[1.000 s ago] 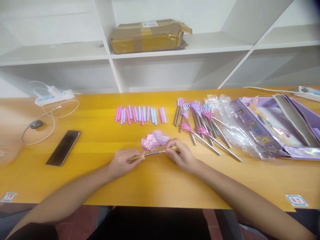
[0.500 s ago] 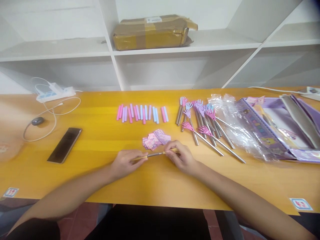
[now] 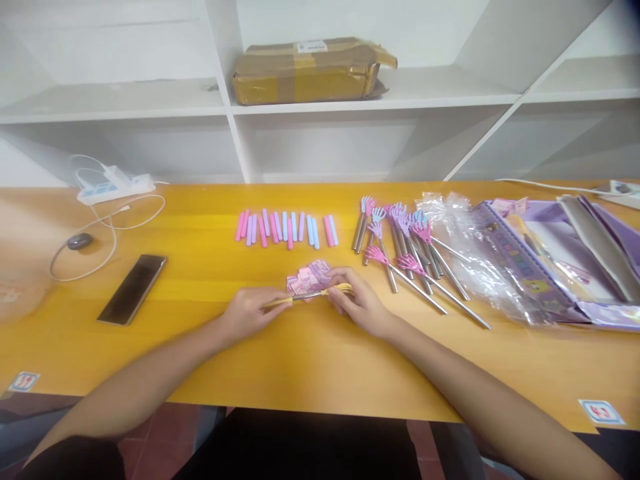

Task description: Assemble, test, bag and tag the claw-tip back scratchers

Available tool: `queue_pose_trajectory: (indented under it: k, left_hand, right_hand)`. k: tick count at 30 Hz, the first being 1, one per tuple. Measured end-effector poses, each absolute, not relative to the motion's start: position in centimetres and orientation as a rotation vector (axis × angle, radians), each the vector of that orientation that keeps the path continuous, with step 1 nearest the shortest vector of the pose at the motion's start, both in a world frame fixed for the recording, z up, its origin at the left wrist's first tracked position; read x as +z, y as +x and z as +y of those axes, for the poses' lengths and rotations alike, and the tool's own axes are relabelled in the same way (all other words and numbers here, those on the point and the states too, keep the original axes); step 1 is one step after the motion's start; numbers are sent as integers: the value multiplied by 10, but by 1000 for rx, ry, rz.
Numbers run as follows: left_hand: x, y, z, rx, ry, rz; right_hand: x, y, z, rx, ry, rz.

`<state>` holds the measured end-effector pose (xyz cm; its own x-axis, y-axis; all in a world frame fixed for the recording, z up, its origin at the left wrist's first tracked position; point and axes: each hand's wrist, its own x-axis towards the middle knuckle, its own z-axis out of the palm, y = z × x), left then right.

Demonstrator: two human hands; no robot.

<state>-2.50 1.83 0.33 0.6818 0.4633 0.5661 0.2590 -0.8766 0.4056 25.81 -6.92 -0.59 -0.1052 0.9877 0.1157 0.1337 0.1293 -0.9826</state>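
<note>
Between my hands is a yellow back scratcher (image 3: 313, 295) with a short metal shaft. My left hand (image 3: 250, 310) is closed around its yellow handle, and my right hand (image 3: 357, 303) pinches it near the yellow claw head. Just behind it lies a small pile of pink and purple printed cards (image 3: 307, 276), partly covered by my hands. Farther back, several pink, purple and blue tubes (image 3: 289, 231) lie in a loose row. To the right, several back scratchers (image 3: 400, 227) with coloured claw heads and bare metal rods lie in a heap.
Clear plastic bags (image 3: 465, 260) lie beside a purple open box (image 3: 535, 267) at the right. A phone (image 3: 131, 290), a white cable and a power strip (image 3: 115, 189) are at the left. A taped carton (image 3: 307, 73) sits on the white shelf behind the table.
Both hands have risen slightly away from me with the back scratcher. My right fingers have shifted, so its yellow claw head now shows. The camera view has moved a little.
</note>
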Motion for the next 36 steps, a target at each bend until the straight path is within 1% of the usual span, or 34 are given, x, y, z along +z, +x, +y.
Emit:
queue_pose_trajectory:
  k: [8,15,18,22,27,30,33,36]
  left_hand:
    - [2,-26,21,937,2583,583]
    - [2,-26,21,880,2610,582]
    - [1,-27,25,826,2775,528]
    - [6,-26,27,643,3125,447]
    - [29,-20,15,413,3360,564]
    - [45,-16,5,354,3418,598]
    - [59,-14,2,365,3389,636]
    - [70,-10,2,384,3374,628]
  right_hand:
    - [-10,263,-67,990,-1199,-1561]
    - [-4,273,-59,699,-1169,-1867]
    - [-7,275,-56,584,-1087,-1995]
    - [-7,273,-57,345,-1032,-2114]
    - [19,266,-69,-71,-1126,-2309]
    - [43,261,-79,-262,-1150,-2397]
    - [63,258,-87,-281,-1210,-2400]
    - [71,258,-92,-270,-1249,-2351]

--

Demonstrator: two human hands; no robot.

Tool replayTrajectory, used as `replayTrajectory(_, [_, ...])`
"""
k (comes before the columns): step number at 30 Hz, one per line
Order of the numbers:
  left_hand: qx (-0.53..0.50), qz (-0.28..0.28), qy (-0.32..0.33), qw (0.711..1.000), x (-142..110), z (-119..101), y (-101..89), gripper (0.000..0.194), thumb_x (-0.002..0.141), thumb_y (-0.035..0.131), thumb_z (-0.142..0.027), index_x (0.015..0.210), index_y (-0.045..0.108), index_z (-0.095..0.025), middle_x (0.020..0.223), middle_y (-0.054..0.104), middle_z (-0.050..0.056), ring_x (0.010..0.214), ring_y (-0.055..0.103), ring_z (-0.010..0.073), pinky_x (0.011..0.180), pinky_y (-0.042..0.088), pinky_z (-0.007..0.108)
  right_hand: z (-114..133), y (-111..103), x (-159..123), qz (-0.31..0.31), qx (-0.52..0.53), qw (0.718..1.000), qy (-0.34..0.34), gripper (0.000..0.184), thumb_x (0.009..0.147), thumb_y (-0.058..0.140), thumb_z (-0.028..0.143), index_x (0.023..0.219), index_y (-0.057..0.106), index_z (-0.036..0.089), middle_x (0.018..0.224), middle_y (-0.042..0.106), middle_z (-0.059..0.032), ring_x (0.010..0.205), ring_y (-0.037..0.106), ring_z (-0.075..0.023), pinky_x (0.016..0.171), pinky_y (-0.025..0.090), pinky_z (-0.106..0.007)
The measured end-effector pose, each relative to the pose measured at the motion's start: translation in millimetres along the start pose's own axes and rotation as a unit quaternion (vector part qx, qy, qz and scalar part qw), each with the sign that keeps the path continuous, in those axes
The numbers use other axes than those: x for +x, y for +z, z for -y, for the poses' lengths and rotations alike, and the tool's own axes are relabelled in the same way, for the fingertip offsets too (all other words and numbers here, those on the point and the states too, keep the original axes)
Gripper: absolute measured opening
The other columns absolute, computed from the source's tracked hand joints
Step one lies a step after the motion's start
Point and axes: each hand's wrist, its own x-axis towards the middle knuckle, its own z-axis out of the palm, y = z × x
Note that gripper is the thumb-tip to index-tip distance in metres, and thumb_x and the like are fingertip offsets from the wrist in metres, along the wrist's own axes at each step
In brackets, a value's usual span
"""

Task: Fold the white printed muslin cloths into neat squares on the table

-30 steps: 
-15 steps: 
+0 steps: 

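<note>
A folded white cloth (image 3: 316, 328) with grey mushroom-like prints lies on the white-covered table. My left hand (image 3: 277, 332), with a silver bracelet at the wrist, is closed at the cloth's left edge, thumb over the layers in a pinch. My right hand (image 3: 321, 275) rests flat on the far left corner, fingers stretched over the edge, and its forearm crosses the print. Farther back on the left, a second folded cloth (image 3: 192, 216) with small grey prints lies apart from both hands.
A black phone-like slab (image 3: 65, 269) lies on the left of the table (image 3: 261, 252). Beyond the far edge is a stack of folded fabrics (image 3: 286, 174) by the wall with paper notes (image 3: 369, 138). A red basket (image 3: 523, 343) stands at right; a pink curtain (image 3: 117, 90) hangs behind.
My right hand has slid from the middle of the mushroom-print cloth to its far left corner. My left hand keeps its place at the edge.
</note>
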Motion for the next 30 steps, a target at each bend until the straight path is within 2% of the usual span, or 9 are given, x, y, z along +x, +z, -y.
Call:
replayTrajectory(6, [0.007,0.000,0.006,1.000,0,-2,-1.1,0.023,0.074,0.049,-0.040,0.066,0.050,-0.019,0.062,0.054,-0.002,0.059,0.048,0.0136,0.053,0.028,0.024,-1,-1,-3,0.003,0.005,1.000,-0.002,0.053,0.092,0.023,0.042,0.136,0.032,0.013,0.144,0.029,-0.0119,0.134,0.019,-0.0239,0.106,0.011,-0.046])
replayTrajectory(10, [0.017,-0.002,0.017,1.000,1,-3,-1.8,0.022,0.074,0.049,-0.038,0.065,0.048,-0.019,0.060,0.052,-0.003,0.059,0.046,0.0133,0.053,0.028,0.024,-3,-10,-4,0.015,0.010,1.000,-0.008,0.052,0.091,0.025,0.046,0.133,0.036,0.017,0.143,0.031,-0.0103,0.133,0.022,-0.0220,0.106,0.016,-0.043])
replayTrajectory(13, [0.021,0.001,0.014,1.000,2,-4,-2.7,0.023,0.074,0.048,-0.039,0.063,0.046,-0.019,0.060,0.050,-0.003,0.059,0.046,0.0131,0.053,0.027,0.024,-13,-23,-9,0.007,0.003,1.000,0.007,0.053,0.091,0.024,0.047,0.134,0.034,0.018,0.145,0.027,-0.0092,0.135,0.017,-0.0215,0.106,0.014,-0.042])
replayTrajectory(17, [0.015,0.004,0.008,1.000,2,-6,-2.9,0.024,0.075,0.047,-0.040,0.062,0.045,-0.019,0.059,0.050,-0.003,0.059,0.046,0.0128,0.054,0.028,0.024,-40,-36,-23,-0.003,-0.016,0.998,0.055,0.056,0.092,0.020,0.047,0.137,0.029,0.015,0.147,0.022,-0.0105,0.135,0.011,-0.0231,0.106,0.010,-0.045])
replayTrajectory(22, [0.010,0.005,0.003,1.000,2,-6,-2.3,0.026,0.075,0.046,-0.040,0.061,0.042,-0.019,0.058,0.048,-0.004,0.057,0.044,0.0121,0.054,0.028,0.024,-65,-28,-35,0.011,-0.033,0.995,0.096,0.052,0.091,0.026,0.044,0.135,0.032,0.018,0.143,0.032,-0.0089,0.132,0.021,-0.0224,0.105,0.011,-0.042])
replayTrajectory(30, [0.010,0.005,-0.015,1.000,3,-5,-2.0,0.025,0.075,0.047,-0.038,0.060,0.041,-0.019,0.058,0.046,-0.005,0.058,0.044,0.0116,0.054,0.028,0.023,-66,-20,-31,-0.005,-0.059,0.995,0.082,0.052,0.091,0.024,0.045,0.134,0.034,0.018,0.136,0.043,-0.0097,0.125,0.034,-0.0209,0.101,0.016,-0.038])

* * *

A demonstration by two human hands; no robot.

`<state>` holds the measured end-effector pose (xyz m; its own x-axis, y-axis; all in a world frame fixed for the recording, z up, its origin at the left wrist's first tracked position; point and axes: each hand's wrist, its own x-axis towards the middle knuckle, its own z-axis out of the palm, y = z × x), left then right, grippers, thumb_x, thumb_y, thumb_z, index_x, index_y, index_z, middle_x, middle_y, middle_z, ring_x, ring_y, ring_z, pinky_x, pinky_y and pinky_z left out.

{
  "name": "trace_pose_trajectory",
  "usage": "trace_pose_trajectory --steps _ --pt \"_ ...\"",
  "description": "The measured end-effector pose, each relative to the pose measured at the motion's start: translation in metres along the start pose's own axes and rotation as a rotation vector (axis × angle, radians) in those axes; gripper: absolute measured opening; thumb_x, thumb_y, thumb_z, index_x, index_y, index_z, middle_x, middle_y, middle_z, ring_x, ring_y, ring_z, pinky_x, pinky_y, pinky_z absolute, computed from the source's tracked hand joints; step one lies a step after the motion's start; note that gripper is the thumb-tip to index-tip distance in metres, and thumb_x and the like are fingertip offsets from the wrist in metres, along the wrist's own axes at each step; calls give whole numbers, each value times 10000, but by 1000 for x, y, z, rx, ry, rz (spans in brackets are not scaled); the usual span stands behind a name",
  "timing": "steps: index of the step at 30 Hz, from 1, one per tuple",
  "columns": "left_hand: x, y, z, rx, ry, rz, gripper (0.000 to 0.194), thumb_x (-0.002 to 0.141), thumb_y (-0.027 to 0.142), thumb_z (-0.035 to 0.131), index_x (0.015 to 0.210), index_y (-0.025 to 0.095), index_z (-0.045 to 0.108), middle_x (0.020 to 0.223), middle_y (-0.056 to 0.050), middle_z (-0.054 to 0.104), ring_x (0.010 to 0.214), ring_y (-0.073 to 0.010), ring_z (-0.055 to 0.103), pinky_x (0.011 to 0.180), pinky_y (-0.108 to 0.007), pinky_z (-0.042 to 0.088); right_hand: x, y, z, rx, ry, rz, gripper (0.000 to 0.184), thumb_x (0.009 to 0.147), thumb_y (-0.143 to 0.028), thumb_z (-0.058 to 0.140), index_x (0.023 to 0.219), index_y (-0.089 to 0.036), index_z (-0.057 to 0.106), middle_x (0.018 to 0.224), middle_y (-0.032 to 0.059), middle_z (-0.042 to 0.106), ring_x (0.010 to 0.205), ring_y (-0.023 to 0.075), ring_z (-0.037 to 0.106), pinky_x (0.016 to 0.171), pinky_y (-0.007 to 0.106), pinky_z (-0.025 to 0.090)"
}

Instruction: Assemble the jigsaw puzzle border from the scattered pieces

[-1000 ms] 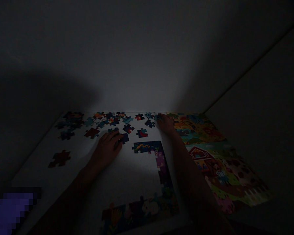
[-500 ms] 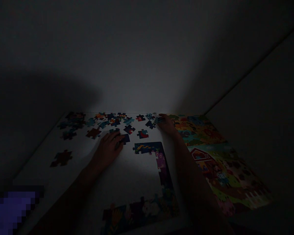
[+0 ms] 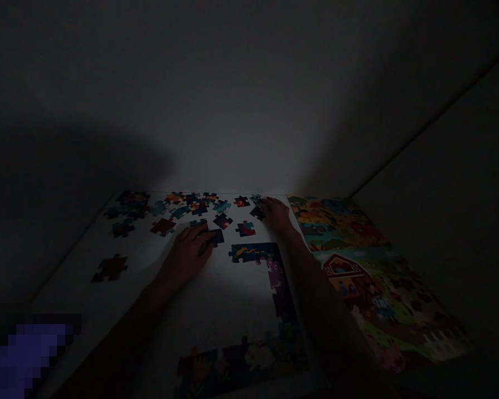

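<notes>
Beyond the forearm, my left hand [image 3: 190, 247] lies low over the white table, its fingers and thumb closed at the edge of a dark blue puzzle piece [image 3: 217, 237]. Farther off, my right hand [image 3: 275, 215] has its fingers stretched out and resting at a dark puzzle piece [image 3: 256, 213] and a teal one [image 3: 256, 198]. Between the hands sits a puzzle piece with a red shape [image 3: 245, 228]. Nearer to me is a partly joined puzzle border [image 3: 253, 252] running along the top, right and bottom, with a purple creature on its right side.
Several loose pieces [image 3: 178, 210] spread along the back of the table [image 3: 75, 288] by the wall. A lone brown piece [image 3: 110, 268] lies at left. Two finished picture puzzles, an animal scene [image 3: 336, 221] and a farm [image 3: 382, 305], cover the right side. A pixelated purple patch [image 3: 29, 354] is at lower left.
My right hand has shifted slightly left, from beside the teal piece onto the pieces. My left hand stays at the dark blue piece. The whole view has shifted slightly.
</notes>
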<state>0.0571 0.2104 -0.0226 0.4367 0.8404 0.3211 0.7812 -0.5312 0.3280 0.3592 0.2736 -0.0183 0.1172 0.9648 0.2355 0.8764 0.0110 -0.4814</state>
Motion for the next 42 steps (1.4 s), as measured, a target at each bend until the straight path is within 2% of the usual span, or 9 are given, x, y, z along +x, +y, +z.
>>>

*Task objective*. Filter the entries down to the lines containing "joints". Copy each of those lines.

*Task answer*.
The other columns absolute, computed from the source's tracked hand joints
  "description": "The measured end-effector pose, each relative to the pose measured at the motion's start: translation in metres along the start pose's own axes and rotation as a rotation vector (axis × angle, radians) in those axes; gripper: absolute measured opening; thumb_x, thumb_y, thumb_z, index_x, index_y, index_z, middle_x, middle_y, middle_z, ring_x, ring_y, ring_z, pinky_x, pinky_y, pinky_z absolute, computed from the source's tracked hand joints; step one lies a step after the motion's start; note that gripper is the thumb-tip to index-tip distance in metres, and thumb_x and the like are fingertip offsets from the wrist in metres, along the wrist's own axes at each step; calls give whole numbers, each value times 10000, but by 1000 for x, y, z, rx, ry, rz (spans in brackets are not scaled); the usual span stands behind a name",

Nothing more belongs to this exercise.